Transform Your Applications with Text-to-Speech Using WhisperSpeech Actions

21 Apr 2025
Transform Your Applications with Text-to-Speech Using WhisperSpeech Actions

Integrating advanced text-to-speech capabilities into your applications can greatly enhance user experience, making content more accessible and engaging. The WhisperSpeech Cognitive Actions, part of the lucataco/whisperspeech-small spec, provides developers with powerful tools to convert text into high-quality speech. This open-source system employs cutting-edge models like Whisper, EnCodec, and Vocos to deliver impressive speech synthesis that rivals traditional methods.

Prerequisites

Before diving into the integration of the WhisperSpeech Cognitive Actions, ensure you have the following:

  • API Key: You will need an API key for the Cognitive Actions platform to authenticate your requests.
  • Setup: Familiarize yourself with passing the API key in the headers of your requests, which is typically done using the Authorization header.

Cognitive Actions Overview

Convert Text to Speech with WhisperSpeech

This action allows you to convert a string of text into synthesized speech. It leverages voice cloning capabilities and is designed to create high-quality audio output, similar in impact to what Stable Diffusion has achieved in the realm of image synthesis.

Input

The input schema for this action is a JSON object requiring the following fields:

  • prompt: A string containing the text to be converted into speech.
  • languageCode: A string indicating the language for synthesis; supported values are en (English) and pl (Polish). Defaults to en.
  • voiceProfileUrl: A string that provides a URL to an audio file for zero-shot voice cloning, enabling the model to mimic the specified voice.
Example Input
{
  "prompt": "This is the first demo of Whisper Speech, a fully open source text-to-speech model trained by Collabora and Lion on the Juwels supercomputer",
  "languageCode": "en",
  "voiceProfileUrl": ""
}

Output

Upon successful execution, the action returns a URL pointing to the generated audio file in WAV format.

Example Output
"https://assets.cognitiveactions.com/invocations/a521a8ec-1dcc-4f1b-9ac8-98a7382cbbf9/97ddc8df-5f02-4dca-8b55-4d8a82bf5270.wav"

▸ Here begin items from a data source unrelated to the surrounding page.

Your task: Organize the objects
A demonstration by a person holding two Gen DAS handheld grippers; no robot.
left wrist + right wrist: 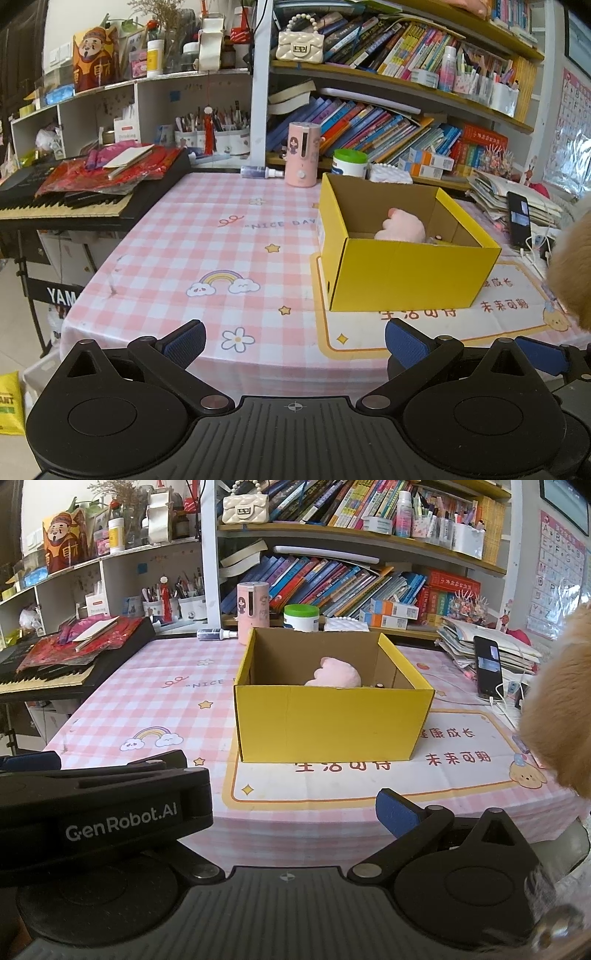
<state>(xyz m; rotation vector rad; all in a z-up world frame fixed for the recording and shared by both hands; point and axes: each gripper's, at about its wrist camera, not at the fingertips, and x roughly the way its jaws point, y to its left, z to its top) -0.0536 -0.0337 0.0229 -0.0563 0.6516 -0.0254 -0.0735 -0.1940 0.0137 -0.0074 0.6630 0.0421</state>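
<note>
yellow box (332, 723), pink plush (338, 675) inside; both tongs (295, 343) open

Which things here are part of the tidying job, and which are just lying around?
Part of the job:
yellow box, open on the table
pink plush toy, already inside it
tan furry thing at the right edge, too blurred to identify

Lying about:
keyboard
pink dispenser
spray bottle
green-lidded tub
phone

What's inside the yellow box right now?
A pink plush toy lies inside the yellow box, with a small dark item beside it. The front wall hides the floor.
</note>
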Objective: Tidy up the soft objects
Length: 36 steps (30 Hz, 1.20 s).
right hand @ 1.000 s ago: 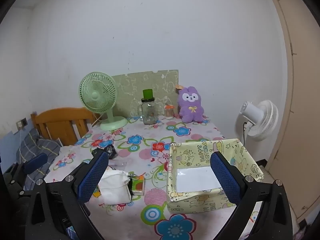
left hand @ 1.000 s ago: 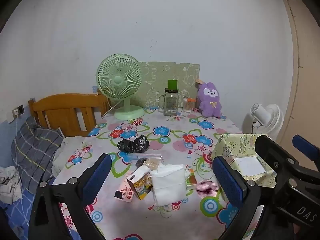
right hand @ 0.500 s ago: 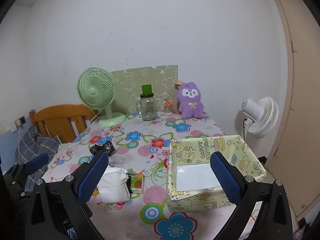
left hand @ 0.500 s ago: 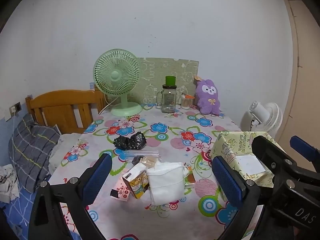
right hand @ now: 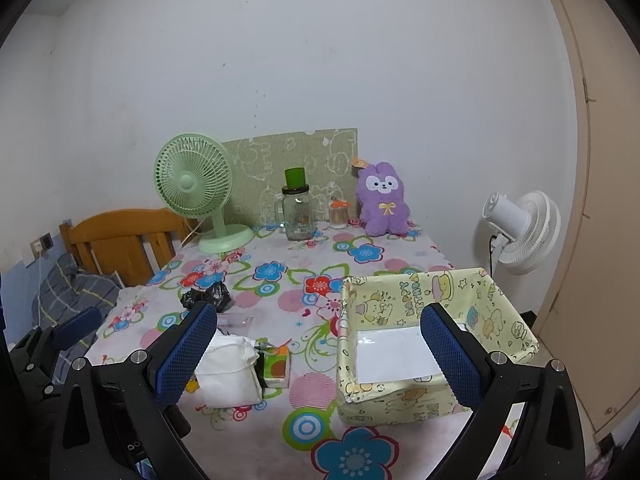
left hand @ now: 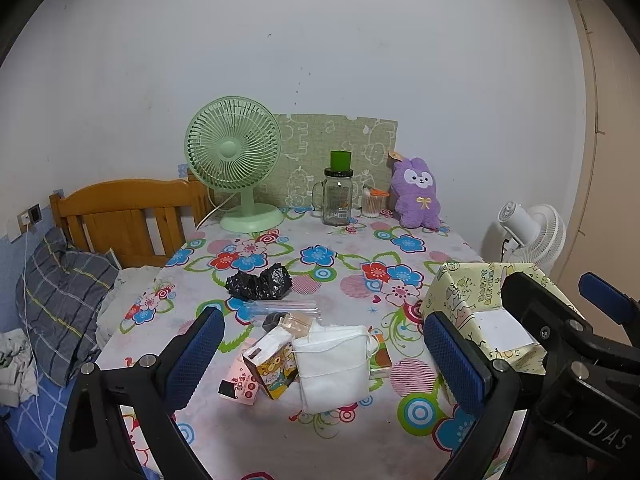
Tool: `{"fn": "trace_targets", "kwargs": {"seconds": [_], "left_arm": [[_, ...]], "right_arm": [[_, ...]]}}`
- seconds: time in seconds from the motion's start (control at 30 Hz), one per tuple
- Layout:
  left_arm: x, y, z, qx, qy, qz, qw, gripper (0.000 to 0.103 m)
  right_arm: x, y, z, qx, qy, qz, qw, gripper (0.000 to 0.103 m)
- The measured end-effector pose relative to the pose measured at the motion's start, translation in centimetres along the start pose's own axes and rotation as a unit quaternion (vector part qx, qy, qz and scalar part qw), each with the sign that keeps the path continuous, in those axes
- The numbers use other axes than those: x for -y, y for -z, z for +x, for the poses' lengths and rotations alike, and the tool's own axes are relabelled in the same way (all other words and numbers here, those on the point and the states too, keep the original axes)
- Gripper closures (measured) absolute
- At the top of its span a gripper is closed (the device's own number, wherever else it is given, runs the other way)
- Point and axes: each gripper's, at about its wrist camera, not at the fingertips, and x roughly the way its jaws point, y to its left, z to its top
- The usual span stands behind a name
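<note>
White wall fills the back of both my views, with a floral-clothed counter (left hand: 348,432) running up to it and a wooden bed headboard (left hand: 120,212) at about 9 o'clock. From largest down: the pale yellow fabric box (right hand: 404,396) sits open-topped on the counter's near right, a white sheet flat on its floor; in my left view it lies at 3 o'clock, partly behind my right claw's black frame. At 12 o'clock along the wall stand a green desk fan (left hand: 234,160), a purple plush rabbit (left hand: 416,196) and a glass jar with a green cap (left hand: 338,196). Near the counter's middle, the soft white pouch (left hand: 334,364) lies flat, touching a small printed carton (left hand: 272,364) on its left and a green-orange packet (right hand: 274,368) on its right. A crumpled black bag (left hand: 258,282) rests beyond them, toward 11 o'clock. My left claw (left hand: 320,360) hovers above the pouch with both blue pads spread wide, grasping nothing. My right claw (right hand: 316,356) is likewise released, hanging between the pouch and the box.
</note>
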Motion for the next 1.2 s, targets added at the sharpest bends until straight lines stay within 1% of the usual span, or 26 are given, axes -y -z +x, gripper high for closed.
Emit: {"fn": "trace_targets", "kwargs": {"seconds": [0.5, 0.73, 1.2], "left_arm": [[0.11, -0.15, 0.08, 0.001, -0.002, -0.001, 1.0, 0.005], [0.04, -0.22, -0.1, 0.0, 0.0, -0.001, 1.0, 0.008], [0.09, -0.2, -0.39, 0.003, 0.002, 0.003, 1.0, 0.009]], "right_arm": [[0.09, -0.16, 0.12, -0.001, 0.002, 0.005, 1.0, 0.0], [0.11, -0.16, 0.12, -0.001, 0.002, 0.006, 1.0, 0.0], [0.16, -0.1, 0.11, -0.002, 0.001, 0.006, 1.0, 0.0]]}}
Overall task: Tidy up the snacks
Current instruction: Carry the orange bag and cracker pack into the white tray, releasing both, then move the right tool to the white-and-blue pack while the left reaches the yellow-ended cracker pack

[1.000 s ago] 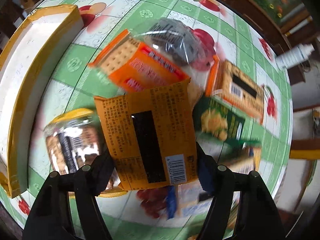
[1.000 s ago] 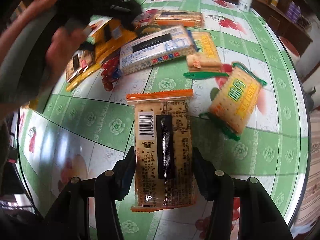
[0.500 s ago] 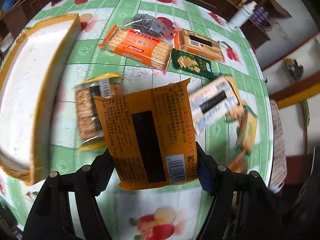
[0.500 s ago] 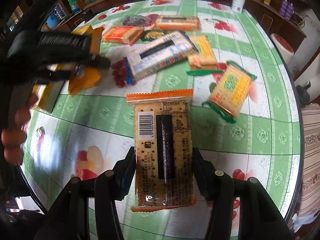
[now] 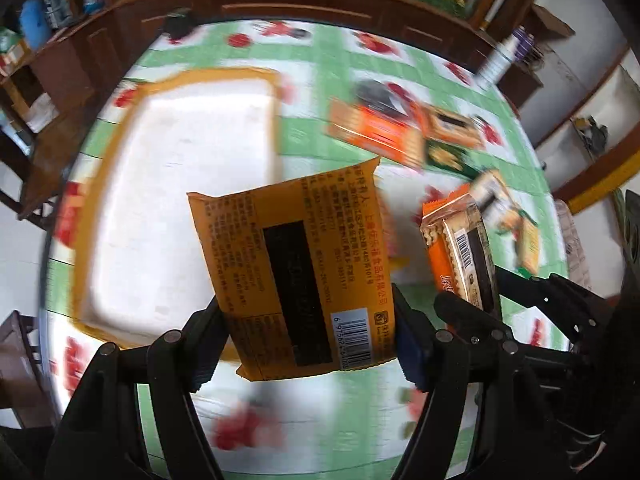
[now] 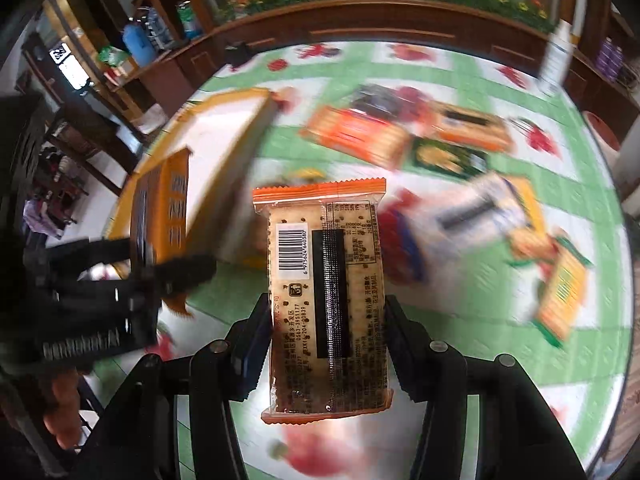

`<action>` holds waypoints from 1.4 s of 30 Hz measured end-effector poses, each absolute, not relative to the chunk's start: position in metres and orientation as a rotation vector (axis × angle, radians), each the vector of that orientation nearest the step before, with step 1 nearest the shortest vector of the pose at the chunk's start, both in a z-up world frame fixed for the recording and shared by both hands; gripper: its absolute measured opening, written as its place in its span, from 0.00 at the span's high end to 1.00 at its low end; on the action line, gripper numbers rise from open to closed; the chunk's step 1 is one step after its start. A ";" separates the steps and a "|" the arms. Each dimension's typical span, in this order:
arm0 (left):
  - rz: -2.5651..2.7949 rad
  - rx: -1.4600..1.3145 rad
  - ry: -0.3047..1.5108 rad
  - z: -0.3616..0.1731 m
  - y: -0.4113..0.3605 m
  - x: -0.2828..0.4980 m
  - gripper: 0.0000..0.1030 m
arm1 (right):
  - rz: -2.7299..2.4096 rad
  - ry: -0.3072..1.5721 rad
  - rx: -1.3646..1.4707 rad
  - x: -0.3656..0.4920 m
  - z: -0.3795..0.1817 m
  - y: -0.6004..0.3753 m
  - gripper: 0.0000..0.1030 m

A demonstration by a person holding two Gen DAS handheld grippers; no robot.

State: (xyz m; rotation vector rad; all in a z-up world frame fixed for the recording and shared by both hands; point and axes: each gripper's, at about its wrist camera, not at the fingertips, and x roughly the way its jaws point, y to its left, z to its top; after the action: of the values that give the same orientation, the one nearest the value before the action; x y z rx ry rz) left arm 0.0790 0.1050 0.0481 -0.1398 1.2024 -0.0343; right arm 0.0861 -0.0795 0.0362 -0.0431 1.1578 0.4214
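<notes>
Green-checked tablecloth (image 5: pixel 348 56) covers the round table, with a white, yellow-rimmed tray (image 5: pixel 276 116) at far left — nothing in it. Left gripper (image 5: pixel 308 344) clamps a yellow packet (image 5: pixel 296 276) above the tray; right gripper (image 6: pixel 324 344) pinches a clear cracker pack (image 6: pixel 324 292). Several snacks (image 6: pixel 356 136) lie loose at far right — sorting looks barely begun.

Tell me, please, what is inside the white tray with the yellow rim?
The white tray looks empty where its floor shows. The yellow snack pack held in the left gripper covers its near right part, so that corner cannot be checked.
</notes>
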 end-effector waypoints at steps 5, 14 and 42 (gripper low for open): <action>0.016 -0.120 1.202 0.049 0.162 0.104 0.30 | 0.486 1.161 -0.025 0.113 0.036 -0.022 0.47; 0.031 0.039 1.228 0.029 0.210 0.171 0.30 | 0.508 1.122 -0.009 0.181 0.035 0.065 0.47; 0.125 0.315 1.180 0.002 0.207 0.211 0.29 | 0.446 1.104 -0.039 0.245 0.016 0.107 0.46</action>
State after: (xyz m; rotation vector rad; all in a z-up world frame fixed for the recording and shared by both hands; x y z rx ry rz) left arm 0.2106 0.2074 0.0018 0.3153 1.1799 0.1253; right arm 0.2449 0.1066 0.0159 -0.0392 1.1039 0.4459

Conceptual Usage Example (Python)

Here's a conceptual Python code snippet demonstrating how to call this action using a hypothetical Cognitive Actions execution endpoint:

import requests
import json

# Replace with your Cognitive Actions API key and endpoint
COGNITIVE_ACTIONS_API_KEY = "YOUR_COGNITIVE_ACTIONS_API_KEY"
COGNITIVE_ACTIONS_EXECUTE_URL = "https://api.cognitiveactions.com/actions/execute"  # Hypothetical endpoint

action_id = "0209c4e9-3cf8-4538-a2bb-e55e55e7edea"  # Action ID for Convert Text to Speech with WhisperSpeech

# Construct the input payload based on the action's requirements
payload = {
    "prompt": "This is the first demo of Whisper Speech, a fully open source text-to-speech model trained by Collabora and Lion on the Juwels supercomputer",
    "languageCode": "en",
    "voiceProfileUrl": ""
}

headers = {
    "Authorization": f"Bearer {COGNITIVE_ACTIONS_API_KEY}",
    "Content-Type": "application/json"
}

try:
    response = requests.post(
        COGNITIVE_ACTIONS_EXECUTE_URL,
        headers=headers,
        json={"action_id": action_id, "inputs": payload}  # Hypothetical structure
    )
    response.raise_for_status()  # Raise an exception for bad status codes (4xx or 5xx)

    result = response.json()
    print("Action executed successfully:")
    print(json.dumps(result, indent=2))

except requests.exceptions.RequestException as e:
    print(f"Error executing action {action_id}: {e}")
    if e.response is not None:
        print(f"Response status: {e.response.status_code}")
        try:
            print(f"Response body: {e.response.json()}")
        except json.JSONDecodeError:
            print(f"Response body: {e.response.text}")

In this code snippet, you'll notice how to replace the action ID and structure the input JSON payload. This example emphasizes that the actual endpoint URL and request structure are illustrative and may differ based on your setup.

Conclusion

The WhisperSpeech Cognitive Actions offer a robust solution for developers looking to integrate advanced text-to-speech functionalities into their applications. With the ability to customize voice profiles and support multiple languages, these actions provide a flexible and powerful way to enhance user engagement through high-quality audio output. Consider exploring additional use cases, such as creating voice assistants, audiobooks, or interactive learning tools, to leverage the full potential of WhisperSpeech in your projects.